TheR1sing3un · 2026-04-29T17:20:57Z

Update — there was a second divergence from Java's implementation that the previous version of this PR didn't address.

Java's applyPushDownLimit accumulates split.partialMergedRowCount() (file row_count minus deletion-vector cardinality already recorded in the manifest), while Python was using split.row_count (the pre-DV upper bound). On a DV-aware raw split, the pre-DV accumulator over-counts and the early-return fires before the reader can produce limit rows — even with the "always append" fix from the previous round, a plan like [raw_with_DV(row_count=10, merged=4), non-raw, non-raw] with limit=5 would still early-return on the raw split and leave the reader with only 4 rows, despite the trailing non-raw splits being able to provide more.

DataSplit.merged_row_count() already exposes the post-DV value, so the fix is one line — accumulate merged_row_count() instead of row_count, with a fallback to row_count when the merged count is unavailable (older snapshots / certain data-evolution shapes).

Force-pushed a57200ebb:

_apply_push_down_limit now uses merged_row_count() if not None else row_count as the budget accumulator.
New unit tests in ApplyPushDownLimitUnitTest drive the accumulator directly with synthetic splits — pypaimon's writer doesn't promote L0 → L1+, and the DV-enabled PK read path skips L0 files, so producing a true DV-aware raw split end-to-end isn't really feasible from a pure-Python fixture. The synthetic-split tests pin down the accumulator semantics without depending on storage layout.
Both regression tests (test_limit_drops_non_raw_split_after_raw_budget_is_met and test_dv_aware_accumulator_uses_merged_row_count) fail on origin/master and pass post-fix.
PR description rewritten to walk through both divergences and how they interact.

PTAL.

XiaoHongbo-Hope · 2026-04-30T13:16:49Z

            if split.raw_convertible:
-                limited_splits.append(split)
-                scanned_row_count += split.row_count
+                merged = split.merged_row_count()


Could you double-check this against current Java semantics? Or the PR description is not latest? It says this mirrors Java

Could you double-check this against current Java semantics? Or the PR description is not latest? It says this mirrors Java

Hi, How about now? Thanks for your reminder!

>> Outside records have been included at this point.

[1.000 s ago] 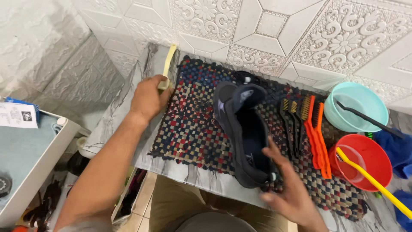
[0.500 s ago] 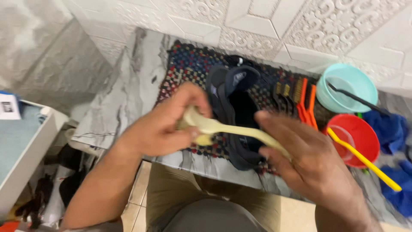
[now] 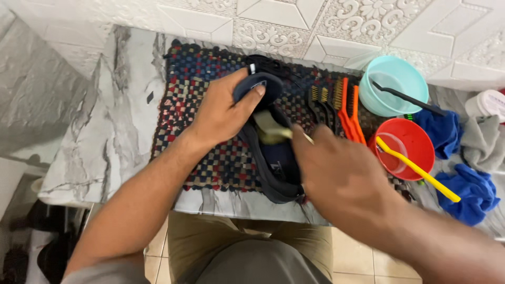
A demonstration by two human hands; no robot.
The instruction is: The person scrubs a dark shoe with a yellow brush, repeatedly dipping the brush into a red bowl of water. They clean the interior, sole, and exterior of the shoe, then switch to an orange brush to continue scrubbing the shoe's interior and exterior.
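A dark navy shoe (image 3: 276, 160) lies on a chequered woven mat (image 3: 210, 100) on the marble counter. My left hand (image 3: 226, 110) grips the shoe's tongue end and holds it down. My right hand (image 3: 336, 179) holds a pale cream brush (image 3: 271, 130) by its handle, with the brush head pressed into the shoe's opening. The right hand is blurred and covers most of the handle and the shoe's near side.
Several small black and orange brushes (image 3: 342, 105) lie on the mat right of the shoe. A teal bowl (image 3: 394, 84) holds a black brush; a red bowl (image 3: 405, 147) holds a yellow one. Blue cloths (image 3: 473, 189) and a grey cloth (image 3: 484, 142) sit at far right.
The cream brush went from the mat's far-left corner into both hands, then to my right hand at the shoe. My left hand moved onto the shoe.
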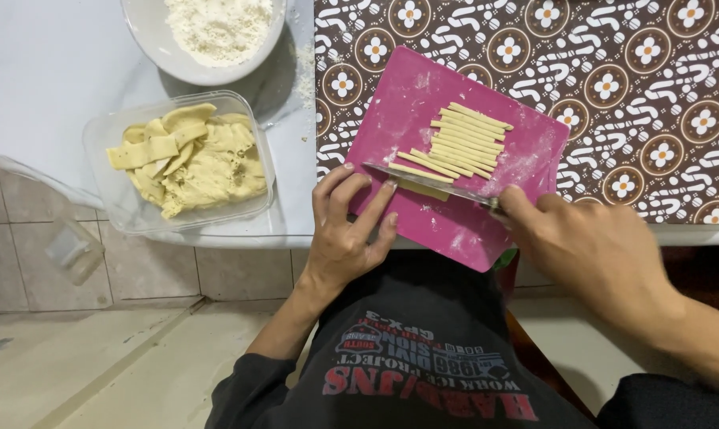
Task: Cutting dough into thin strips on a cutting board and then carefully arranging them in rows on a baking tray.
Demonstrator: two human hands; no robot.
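Lying across the pink plastic cutting board [454, 226], the steel knife [427, 184] is clasped by the right hand [585, 250]; the left hand [345, 238], fingers spread, steadies pale dough strips [462, 143] beyond the blade.

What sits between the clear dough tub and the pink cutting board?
Head view: only bare white tabletop dusted with flour, between the clear tub and the pink cutting board.
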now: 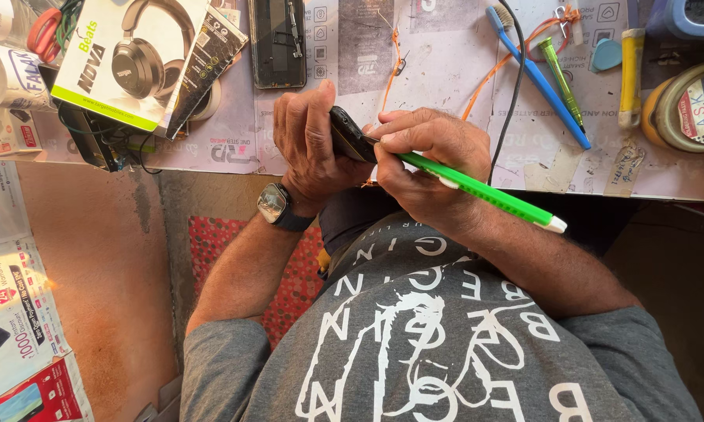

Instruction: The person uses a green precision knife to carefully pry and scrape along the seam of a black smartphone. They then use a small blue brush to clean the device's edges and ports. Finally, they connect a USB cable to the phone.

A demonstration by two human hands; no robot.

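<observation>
Two hands: left hand gripping glossy black phone, right hand slim green plastic tool.

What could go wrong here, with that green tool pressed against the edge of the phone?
The green tool in the right hand meets the dark phone at its edge; a slip could scratch the phone or jab the left hand wrapped around it. The phone is held in the air at the table's edge, so a loosened grip might drop it.
</observation>
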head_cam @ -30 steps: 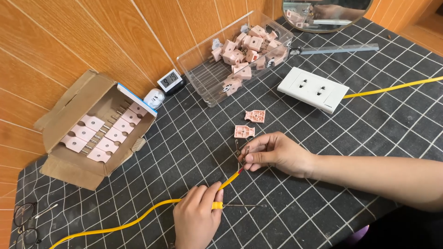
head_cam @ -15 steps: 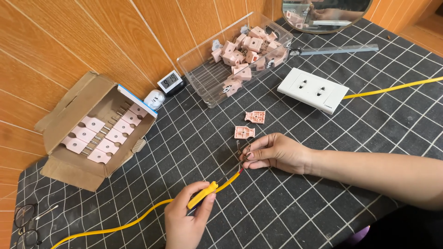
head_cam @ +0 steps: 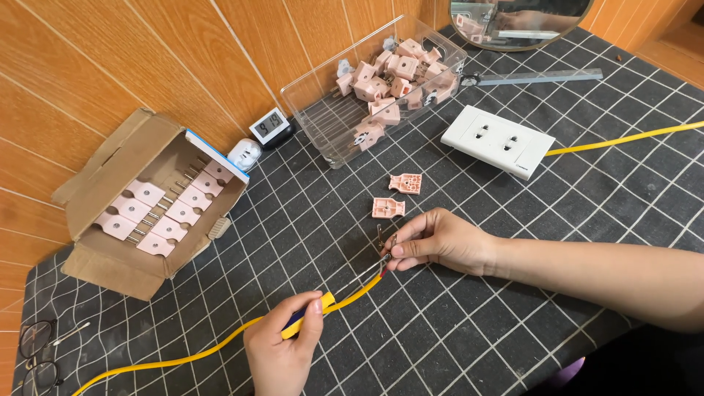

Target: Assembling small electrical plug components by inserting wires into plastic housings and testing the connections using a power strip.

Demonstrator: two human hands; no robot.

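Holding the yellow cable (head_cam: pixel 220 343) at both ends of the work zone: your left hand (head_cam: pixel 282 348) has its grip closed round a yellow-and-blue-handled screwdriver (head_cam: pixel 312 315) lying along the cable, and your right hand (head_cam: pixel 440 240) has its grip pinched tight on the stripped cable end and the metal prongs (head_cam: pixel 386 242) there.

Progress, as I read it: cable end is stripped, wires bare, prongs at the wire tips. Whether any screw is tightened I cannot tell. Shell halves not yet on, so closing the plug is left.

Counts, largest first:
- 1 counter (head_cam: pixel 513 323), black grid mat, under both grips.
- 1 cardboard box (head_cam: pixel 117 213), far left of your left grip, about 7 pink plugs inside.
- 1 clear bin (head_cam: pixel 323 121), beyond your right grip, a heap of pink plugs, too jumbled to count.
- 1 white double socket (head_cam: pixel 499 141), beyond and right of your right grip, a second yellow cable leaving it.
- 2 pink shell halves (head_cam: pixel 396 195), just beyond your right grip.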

Review feedback (XiaoHongbo-Hope on PR apache#7742): the previous fix accumulated ``merged_row_count() if not None else split.row_count`` under a ``raw_convertible`` gate while unconditionally adding every split to ``limited_splits``. That was a Python-only behavior and diverged from Java's ``DataTableBatchScan.applyPushDownLimit`` despite the PR description claiming "mirrors Java line-for-line". Three concrete divergences: 1. Gate: Java uses ``mergedRowCount.isPresent()``, we used ``raw_convertible``. 2. Append timing: Java only adds splits whose merged count is known; we added every split regardless. 3. Fallback: Java has none; we fell back to ``split.row_count`` when ``merged_row_count()`` returned None. The single behavioral fix this PR needs to deliver is the accumulator source — replacing ``split.row_count`` (DV-blind, over-counts when DV is on) with ``merged_row_count()`` (DV-aware). Java already does exactly this. Drop the extra divergences so the loop reads as a direct port of Java: for split in splits: merged = split.merged_row_count() if merged is not None: limited_splits.append(split) scanned_row_count += merged if scanned_row_count >= self.limit: return limited_splits return splits Test adjustments: - Removed the integration test ``test_limit_drops_non_raw_split_after_ raw_budget_is_met``. Its expectation ("non-raw split survives the limit pushdown") was based on the now-reverted unconditional-append behavior. Java drops non-raw splits after the budget is met — matching this is now correct, so the test is no longer a regression reproducer. - Renamed ``test_accumulator_falls_back_to_row_count_when_merged_ unavailable`` to ``test_accumulator_skips_splits_with_unknown_ merged_count`` and rewrote the docstring to describe the actual Java-aligned behavior (skip + fall through). - Kept ``test_dv_aware_accumulator_uses_merged_row_count`` as the master-vs-fix reproducer: master accumulates row_count=10 ≥ limit=5 and early-returns ``[raw]`` (1 split); fix accumulates merged=4 < 5, skips the two non-raw splits, falls through to ``return splits`` with all 3. Verified by swapping the file body to master's version — this test fails (1 != 3) on master and passes after the fix. Lint: flake8 clean. Tests: 10/10 in reader_split_generator_test.py.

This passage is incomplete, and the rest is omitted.